Reproduce exactly the lines below from the one containing "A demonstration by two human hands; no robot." through the one containing "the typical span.", including both, and nothing else.
--- --- ---
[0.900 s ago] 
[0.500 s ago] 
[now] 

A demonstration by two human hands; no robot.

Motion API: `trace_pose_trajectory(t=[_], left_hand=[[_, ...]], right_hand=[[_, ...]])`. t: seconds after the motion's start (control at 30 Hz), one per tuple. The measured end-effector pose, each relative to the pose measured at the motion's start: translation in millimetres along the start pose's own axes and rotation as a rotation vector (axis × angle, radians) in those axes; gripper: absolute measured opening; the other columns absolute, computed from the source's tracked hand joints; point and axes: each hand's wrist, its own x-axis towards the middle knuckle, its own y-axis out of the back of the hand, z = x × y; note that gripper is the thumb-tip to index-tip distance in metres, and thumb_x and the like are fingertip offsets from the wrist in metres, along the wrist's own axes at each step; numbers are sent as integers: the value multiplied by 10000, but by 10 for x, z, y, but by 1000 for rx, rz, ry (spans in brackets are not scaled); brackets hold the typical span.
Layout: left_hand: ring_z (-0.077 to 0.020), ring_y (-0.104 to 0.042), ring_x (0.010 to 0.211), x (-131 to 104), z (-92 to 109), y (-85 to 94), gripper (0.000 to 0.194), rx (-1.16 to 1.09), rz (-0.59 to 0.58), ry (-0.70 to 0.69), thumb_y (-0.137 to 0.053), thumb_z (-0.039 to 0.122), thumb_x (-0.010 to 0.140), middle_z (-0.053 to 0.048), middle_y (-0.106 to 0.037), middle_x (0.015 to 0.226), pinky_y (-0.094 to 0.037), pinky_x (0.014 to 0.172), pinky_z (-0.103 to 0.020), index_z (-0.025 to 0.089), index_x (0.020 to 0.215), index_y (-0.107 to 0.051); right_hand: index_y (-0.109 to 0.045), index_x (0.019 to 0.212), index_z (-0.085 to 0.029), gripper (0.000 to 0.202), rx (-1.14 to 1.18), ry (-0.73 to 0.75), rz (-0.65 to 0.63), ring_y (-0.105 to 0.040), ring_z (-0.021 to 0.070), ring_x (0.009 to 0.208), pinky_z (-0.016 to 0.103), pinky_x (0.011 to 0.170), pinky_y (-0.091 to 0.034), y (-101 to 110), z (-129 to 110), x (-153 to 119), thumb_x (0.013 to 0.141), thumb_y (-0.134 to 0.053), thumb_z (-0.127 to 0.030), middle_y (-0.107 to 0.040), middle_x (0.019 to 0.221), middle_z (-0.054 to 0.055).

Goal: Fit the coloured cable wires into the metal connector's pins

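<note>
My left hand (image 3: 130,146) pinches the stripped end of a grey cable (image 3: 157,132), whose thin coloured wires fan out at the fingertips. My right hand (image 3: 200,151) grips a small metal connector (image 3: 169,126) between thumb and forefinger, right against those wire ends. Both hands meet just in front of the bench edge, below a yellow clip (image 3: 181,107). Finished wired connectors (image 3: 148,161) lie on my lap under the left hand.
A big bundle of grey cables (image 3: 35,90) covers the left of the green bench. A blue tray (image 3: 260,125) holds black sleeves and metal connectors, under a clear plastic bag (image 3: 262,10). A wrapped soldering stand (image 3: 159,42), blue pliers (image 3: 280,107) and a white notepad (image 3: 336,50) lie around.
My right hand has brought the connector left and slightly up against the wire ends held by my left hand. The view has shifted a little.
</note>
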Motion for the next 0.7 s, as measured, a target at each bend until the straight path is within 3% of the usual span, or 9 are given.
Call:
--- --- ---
Written solution:
A demonstration by two human hands; no robot.

Motion API: `trace_pose_trajectory(t=[_], left_hand=[[_, ...]], right_hand=[[_, ...]])`. t: seconds after the motion's start (control at 30 Hz), one per tuple. The measured end-effector pose, each relative to the pose measured at the motion's start: translation in millimetres along the start pose's own axes and rotation as a rotation vector (axis × angle, radians) in those axes; gripper: absolute measured opening; the other columns absolute, computed from the source's tracked hand joints; point and axes: each hand's wrist, its own x-axis towards the middle knuckle, its own y-axis out of the back of the hand, z = x × y; note that gripper is the thumb-tip to index-tip distance in metres, and thumb_x and the like are fingertip offsets from the wrist in metres, along the wrist's own axes at each step; numbers are sent as integers: the value multiplied by 10000, but by 10 for x, z, y, but by 1000 for rx, rz, ry (spans in brackets are not scaled); brackets hold the typical span.

That completes the response.